Sticker shock: Why are glasses so expensive? [video] - ValentineC
http://www.cbsnews.com/video/watch/?id=50149025n
======
ben1040
I usually end up getting my annual eye exam in December every year, and before
I got LASIK this invariably meant new lenses. Usually I always had FSA money
subject to a "use it or lose it" policy, too; my employer chose to opt out of
giving the grace period to spend it into the following year.
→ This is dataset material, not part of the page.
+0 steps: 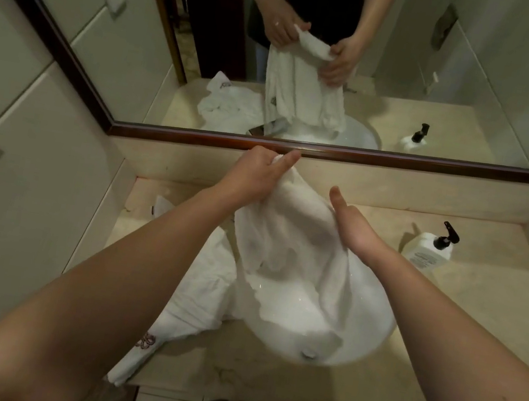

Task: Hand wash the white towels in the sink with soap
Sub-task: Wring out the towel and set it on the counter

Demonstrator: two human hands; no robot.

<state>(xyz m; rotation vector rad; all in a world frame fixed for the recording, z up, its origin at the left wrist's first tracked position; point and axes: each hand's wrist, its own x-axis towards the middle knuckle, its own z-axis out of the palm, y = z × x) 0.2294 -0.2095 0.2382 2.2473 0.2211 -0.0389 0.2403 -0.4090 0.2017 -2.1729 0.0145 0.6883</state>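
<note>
Gripping white towel [288,238], both hands; label unreadable

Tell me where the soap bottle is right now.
In the head view, the soap bottle stands on the counter at the right, beside the sink, just beyond the right hand.

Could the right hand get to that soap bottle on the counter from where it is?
Probably yes: the soap bottle stands just beyond the right hand with bare counter between, but that hand would first have to release the towel.

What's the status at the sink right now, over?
Left hand and right hand grip white towel over sink. Second towel waits on counter. Soap bottle untouched, nothing blocking.
</note>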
So I'd end up
plowing that cash into new frames rather than just new lenses because I didn't
really have anything else to spend it on.

I wonder how policies like the addition of FSA grace periods, and the brand
new policy allowing rolling over up to $500 over to the following year's FSA
plan [1], affect Luxxotica's bottom line. I imagine I can't be the only one
who, through inaccurate forecasting of the upcoming year's expenses, had a
bunch of cash left in my FSA account and decided to burn it on glasses.

[1]
[http://online.wsj.com/news/articles/SB1000142405270230384310...](http://online.wsj.com/news/articles/SB10001424052702303843104579170044087550508)

------
nate_meurer
I have two pairs of glasses, one bought from Lens Crafters years ago for over
$200, and another that I bought online for less than $20 from Zenni Optical.
The glasses are nearly identical in every way, the biggest difference being a
slightly sturdier frame in the less expensive pair.

When I bought the first pair years ago, there were no online alternatives, and
I remain convinced that the brick-and-mortar spectacle vendors, along with the
drive-in optometry practices with which they are often conjoined, are
racketeers.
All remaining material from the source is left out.